Osteosarcoma in dogs in most every case has only one form of effective treatment, surgery to remove the tumor en bloc.

This means that all of the bone that is affected as well as the surrounding tissues will have to be removed.

Since this cancer is most common in your dog’s bones that affect their limbs, it will result in the amputation of your dogs affected limb.

This will undoubtedly be, other than having to put your dog down, the most difficult decision you will ever make regarding your dog.

But there is something very important to consider in this decision; the pain your dog is in.

Osteosarcoma is extremely painful and the amputation will immediately remove most all of the pain your dog is suffering.

However, you will also have to keep in mind that it is only palliative, which means it is pain relieving, and will not enhance in any way the long term survival length of your dog.

As difficult as the thought of amputation is, most dogs do remarking well with only three legs.

Compared to the amount of pain they are suffering, any pain or inconvenience that they encounter is minimal when compared to the extraordinary pain they are experiencing.

There is also another form of treatment that will have to give to your dog; chemotherapy. Osteosarcoma is highly metastatic by nature and the amputation alone will not prolong your dog’s survival.

Chemotherapy is often used once your dog has healed completely and the drugs involved will be given by intravenous injections in their legs.

However, there are several forms of this treatment available and it is best to consult with your veterinarian of which choice you want to make.

There are also other forms of treatment that you may have to use. If your dog has existing conditions that will disqualify them from amputation, radiation therapy may be used.

However, it is highly specialized, very expensive, and is not available everywhere.

If you decide not to choose either of these options, your dog can be given both narcotic and non-narcotic drugs that will make them more comfortable in their final days.

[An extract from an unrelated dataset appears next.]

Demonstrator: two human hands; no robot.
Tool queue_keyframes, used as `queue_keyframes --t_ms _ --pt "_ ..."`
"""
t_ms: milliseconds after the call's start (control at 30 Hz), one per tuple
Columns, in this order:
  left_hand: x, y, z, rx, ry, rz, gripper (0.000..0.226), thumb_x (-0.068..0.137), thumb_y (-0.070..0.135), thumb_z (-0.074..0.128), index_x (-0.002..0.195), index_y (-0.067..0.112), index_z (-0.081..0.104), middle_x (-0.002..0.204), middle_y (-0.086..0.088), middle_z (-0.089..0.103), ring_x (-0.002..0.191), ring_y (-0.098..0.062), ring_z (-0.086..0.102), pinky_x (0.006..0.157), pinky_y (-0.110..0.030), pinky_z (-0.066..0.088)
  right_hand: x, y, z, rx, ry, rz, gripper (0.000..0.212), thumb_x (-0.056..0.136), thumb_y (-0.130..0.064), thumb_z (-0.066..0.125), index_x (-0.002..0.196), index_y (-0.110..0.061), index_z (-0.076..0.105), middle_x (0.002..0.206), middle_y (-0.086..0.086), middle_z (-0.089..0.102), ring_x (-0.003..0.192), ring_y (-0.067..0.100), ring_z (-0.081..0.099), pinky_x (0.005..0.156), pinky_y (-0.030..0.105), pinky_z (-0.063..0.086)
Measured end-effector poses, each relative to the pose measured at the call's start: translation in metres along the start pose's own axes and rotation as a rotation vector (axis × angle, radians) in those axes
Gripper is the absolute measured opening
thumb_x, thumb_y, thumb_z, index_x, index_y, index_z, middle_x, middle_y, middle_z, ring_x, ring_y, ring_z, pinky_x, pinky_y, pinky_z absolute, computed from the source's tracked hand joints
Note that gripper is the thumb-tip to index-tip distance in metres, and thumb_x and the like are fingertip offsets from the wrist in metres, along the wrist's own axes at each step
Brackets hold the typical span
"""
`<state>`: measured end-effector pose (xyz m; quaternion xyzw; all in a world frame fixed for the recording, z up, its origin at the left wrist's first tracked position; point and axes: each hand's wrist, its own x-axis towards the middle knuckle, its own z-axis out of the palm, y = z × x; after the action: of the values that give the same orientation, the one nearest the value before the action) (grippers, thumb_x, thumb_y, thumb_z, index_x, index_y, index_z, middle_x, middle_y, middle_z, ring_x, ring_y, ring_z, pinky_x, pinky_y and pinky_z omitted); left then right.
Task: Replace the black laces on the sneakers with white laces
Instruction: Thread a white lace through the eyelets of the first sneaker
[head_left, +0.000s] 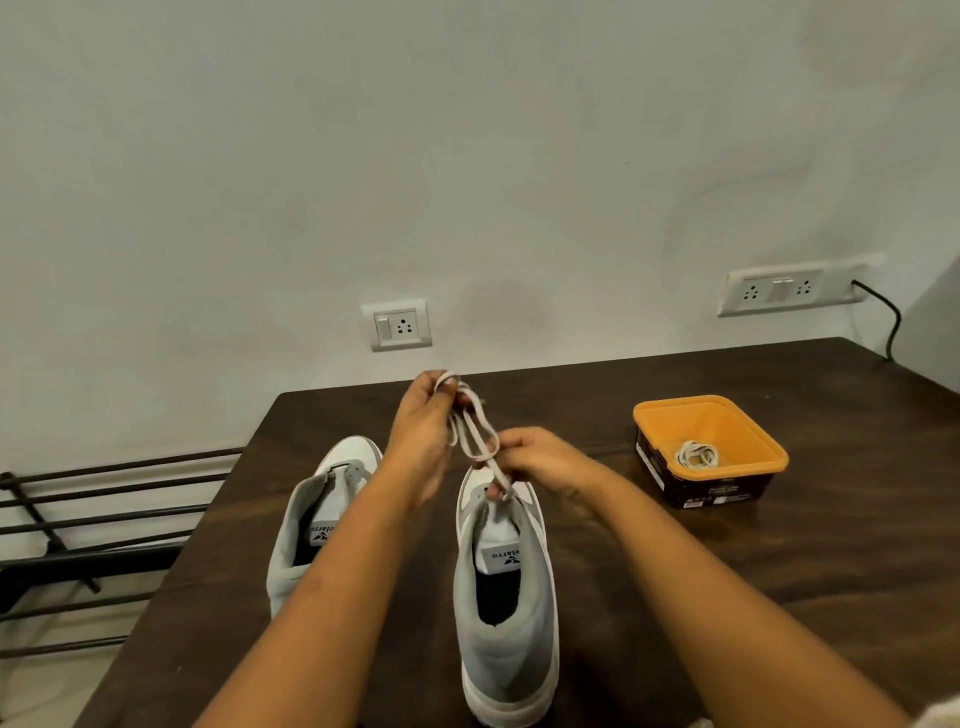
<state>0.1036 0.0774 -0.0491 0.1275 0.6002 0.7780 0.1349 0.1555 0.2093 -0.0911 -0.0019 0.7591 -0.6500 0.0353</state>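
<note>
Nearest me, two bare forearms reach out over the dark table (779, 571). Between them stands the right sneaker (506, 639), heel toward the person and toe pointing away. Its tongue is bare and I see no lace across its eyelets. The left sneaker (296, 525) sits just to the left of it, partly behind the left forearm, and looks just as bare. There is no black lace anywhere in sight, so I judge the stripping-out is done on both.

A little farther out, above the right sneaker's toe end, the right hand (540, 460) pinches the white lace (480, 421) low down, fingers curled tight. One strand drops toward the front eyelets, but I cannot tell whether it already passes through one. The left hand (421, 441) is raised higher and farther, fingertips closed on the top of the lace's loops.

So threading looks barely begun on this shoe, and the other is untouched.

Well off to the right sits an orange tub (727, 423) with a second white lace (697, 455) coiled inside, presumably for the left sneaker. Beyond the table's far edge, a wall socket (397, 326) and a double socket (779, 290) are set in the pale wall. A dark rack (104, 499) stands to the left.
</note>
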Motion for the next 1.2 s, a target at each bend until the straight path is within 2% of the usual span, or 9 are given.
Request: queue_keyframes --t_ms 200,433,533,633,733,833,933,1100,1200 --pt "0.003 -0.018 -0.020 0.304 0.135 -0.015 0.013 0.100 0.016 0.044 0.089 0.013 0.050 0.071 -0.004 0.052 0.063 -0.015 0.056 0.056 -0.023 0.046 -0.020 -0.025 -0.034 0.584 0.126 0.034 0.031 0.099 -0.028 0.043 0.079 -0.009 0.058 0.049 -0.004 0.037 0.031 0.003 0.026 0.044 0.021 0.043" --pt "0.004 -0.026 -0.026 0.694 0.068 0.007 0.026 0.099 0.012 0.039 0.083 0.017 0.058 0.082 -0.004 0.062 0.061 -0.015 0.057 0.053 -0.022 0.043 -0.029 0.010 -0.076 -0.098 0.800 0.205 0.012 0.087 -0.009 0.066 0.098 -0.007 0.064 0.092 0.010 0.064 0.068 0.015 0.057 0.058 0.026 0.048" --pt "0.007 -0.025 -0.026 0.914 0.025 0.081 0.025 0.098 0.013 0.039 0.089 0.018 0.062 0.091 -0.004 0.062 0.078 -0.022 0.057 0.069 -0.029 0.044 -0.034 0.021 -0.077 -0.708 0.614 0.417 0.029 0.087 -0.007 0.060 0.114 -0.018 0.063 0.117 0.005 0.063 0.104 0.023 0.060 0.090 0.036 0.049" --pt "0.007 -0.027 -0.014 1.063 -0.106 0.174 0.017 0.096 0.026 0.047 0.104 0.020 0.061 0.107 -0.002 0.063 0.099 -0.022 0.057 0.084 -0.031 0.043 -0.028 0.002 -0.051 -0.496 0.432 0.159 0.027 0.094 -0.019 0.058 0.121 -0.022 0.062 0.124 0.001 0.063 0.115 0.018 0.057 0.095 0.030 0.045" --pt "0.002 -0.035 0.004 1.023 -0.197 0.234 0.051 0.081 0.034 0.068 0.123 0.021 0.042 0.117 0.001 0.054 0.105 -0.020 0.056 0.090 -0.039 0.049 -0.021 -0.022 -0.018 0.021 0.195 0.043 0.030 0.098 -0.026 0.051 0.128 -0.025 0.054 0.108 0.003 0.066 0.098 0.013 0.063 0.082 0.025 0.052" --pt "-0.001 -0.035 0.010 0.868 -0.172 0.202 0.090 0.065 0.022 0.081 0.135 0.022 0.025 0.124 -0.001 0.042 0.109 -0.017 0.050 0.091 -0.032 0.047 -0.017 -0.026 -0.006 -0.077 0.122 0.029 0.034 0.096 -0.018 0.055 0.129 -0.022 0.050 0.062 -0.006 0.057 0.055 0.004 0.053 0.054 0.018 0.043" --pt "0.000 -0.033 0.006 0.887 -0.277 0.155 0.098 0.060 0.012 0.083 0.135 0.028 0.024 0.124 -0.001 0.035 0.110 -0.016 0.044 0.086 -0.026 0.042 -0.014 -0.020 -0.004 -0.187 0.041 0.085 0.022 0.094 -0.006 0.054 0.115 -0.009 0.061 0.061 -0.003 0.060 0.048 0.003 0.052 0.049 0.018 0.042" --pt "0.006 -0.027 -0.009 0.835 -0.273 0.068 0.076 0.070 0.022 0.081 0.131 0.027 0.035 0.126 -0.003 0.042 0.111 -0.015 0.042 0.089 -0.027 0.037 -0.011 -0.009 -0.021 -0.219 0.264 0.076 0.027 0.093 0.003 0.051 0.092 -0.016 0.070 0.079 0.004 0.066 0.059 0.007 0.058 0.053 0.014 0.046" --pt "0.009 -0.033 -0.020 1.127 -0.233 -0.016 0.054 0.076 0.031 0.076 0.121 0.020 0.049 0.121 -0.007 0.054 0.103 -0.019 0.052 0.084 -0.029 0.043 -0.011 0.002 -0.037 -0.302 0.345 0.117 0.042 0.094 0.009 0.041 0.096 -0.021 0.070 0.080 -0.003 0.061 0.057 0.007 0.054 0.051 0.012 0.042"
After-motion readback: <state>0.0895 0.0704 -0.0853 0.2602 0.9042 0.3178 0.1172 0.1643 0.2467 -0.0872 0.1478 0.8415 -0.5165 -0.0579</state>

The average life expectancy with amputation is usually about a year in most dogs.

Without the surgery and the chemotherapy, your dog will have about two months to spend with you before this killer takes them.


Osteosarcoma in dogs is essentially a death warrant, but if you decide to have it treated, you can still have about another year with your dog.

This last year may be gut wrenching for you because of the amputation, but at least your dog will be mostly pain free and can survive remarkably well with only three legs.

If you can afford it or have insurance to cover it, you can still enjoy your loyal friend for several more months.